The bridge currently has a sufficiency rating of 39.7 out of 100. Croarkin said that any bridge rated below 50 is entitled to federal funding toward construction of a full replacement.

Students did not voice particular unease with the underpass’ present condition, other than annoyance with the fact that it leaks.

“I don’t really feel unsafe,” freshman Linn Wang said. “I think [they should] fix the problem with leaking water, but I feel generally it’s pretty good.”

“I hope it doesn’t collapse and I don’t like the water drip,” freshman Jon Luskin said.

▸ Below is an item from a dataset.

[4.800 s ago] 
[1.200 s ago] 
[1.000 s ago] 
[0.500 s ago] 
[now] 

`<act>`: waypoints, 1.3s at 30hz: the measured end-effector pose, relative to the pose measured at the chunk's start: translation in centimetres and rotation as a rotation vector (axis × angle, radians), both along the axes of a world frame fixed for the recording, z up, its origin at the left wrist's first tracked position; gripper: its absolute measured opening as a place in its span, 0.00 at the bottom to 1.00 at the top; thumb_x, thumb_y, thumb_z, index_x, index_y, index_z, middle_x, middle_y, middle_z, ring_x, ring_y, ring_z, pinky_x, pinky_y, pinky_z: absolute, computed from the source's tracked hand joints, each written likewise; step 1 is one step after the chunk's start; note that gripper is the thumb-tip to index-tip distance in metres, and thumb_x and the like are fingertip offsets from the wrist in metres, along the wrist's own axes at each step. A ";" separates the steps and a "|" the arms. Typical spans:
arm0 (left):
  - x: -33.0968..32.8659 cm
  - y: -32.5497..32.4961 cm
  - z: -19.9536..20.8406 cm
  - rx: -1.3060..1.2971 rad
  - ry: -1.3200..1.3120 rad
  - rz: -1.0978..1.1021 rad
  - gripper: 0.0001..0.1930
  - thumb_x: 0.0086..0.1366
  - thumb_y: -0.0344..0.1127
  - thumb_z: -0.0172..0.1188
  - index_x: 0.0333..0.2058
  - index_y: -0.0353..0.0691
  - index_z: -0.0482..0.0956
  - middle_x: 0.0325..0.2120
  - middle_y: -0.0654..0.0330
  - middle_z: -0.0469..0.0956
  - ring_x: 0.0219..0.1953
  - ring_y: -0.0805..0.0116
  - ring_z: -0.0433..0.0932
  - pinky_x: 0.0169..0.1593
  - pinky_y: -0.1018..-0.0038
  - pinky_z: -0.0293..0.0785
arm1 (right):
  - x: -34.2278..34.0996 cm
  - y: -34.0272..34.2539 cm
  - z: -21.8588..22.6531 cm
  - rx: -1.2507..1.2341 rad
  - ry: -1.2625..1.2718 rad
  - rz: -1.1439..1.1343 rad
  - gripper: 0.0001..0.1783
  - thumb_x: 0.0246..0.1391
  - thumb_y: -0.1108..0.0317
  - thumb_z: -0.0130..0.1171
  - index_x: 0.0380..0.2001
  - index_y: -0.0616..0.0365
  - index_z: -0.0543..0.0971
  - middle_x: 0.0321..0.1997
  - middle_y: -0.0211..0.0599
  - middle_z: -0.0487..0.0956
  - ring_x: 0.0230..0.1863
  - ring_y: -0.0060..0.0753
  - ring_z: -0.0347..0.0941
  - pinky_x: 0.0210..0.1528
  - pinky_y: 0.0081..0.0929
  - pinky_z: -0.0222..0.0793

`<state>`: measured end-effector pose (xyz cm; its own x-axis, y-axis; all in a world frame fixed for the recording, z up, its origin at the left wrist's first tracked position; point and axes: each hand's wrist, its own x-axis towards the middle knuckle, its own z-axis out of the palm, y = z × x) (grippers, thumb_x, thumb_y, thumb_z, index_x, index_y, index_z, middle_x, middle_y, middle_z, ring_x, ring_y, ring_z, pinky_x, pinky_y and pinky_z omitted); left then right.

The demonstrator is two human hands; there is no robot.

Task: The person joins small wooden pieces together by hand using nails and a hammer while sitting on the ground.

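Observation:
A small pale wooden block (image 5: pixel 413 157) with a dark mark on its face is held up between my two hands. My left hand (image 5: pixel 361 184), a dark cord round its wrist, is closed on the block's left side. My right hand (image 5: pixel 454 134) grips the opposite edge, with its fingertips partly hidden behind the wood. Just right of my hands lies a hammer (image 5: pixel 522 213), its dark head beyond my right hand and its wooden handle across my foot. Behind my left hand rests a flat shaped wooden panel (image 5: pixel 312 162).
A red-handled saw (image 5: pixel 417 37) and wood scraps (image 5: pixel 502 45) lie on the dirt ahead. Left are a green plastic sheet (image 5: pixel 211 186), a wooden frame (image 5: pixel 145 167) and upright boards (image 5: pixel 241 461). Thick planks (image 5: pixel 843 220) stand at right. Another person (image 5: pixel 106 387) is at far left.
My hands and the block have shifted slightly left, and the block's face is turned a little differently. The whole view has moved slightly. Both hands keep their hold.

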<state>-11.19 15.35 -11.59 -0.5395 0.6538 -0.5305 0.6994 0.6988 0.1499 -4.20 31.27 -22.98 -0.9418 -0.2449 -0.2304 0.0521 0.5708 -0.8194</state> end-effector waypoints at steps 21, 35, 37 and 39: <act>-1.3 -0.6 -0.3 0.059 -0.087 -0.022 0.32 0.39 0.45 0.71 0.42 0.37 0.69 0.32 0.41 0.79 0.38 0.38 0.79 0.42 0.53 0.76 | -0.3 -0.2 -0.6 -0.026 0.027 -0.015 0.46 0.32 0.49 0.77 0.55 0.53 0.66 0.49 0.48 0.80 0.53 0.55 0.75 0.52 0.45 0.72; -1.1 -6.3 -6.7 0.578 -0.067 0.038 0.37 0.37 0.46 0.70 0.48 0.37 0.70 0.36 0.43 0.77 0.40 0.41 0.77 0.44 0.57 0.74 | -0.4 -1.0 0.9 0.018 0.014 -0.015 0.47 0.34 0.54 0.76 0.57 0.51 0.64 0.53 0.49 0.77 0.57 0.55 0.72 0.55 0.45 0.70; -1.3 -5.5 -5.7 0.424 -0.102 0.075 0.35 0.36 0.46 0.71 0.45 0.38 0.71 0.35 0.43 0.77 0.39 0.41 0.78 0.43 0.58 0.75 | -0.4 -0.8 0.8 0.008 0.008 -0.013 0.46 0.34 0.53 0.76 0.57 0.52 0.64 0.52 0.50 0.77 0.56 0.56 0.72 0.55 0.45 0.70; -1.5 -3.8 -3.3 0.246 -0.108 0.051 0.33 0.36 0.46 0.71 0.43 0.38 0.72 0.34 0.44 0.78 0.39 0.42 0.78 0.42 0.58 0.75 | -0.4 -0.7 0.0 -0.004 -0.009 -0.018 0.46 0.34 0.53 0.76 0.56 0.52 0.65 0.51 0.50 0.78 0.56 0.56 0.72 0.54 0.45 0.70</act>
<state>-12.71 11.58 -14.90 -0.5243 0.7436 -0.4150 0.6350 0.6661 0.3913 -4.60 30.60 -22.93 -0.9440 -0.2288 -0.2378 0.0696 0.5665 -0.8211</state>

Sophomore Nicole Applebaum thought that Facilities could definitely improve the current structure by eliminating the leakage problem and reworking the walkway to make the turn safer for bicyclists. But she stressed her hope that the new underpass maintain the feel of the current structure, and for improvements not be taken to extremes.

“If they want to improve the structural quality of it so that they can prevent accidents from occurring in the future, they should go ahead and do it,” Applebaum said. “[But] they shouldn’t change it in a way that would change the feeling of the South 40 or of campus…modernizing and making it cool won’t necessarily make it better.”

Stanton said that the planning process, which involves both the Missouri Department of Transportation and the City of Clayton, is taking many of these student concerns into account.

“I know a lot of people have expressed concerns with the drainage, line of sight, circulation…so all those things we’re trying to incorporate into the design,” she said. “Being able to paint the wall spaces is going to be maintained.”

The construction is slated for this summer to minimize conflicts with campus life.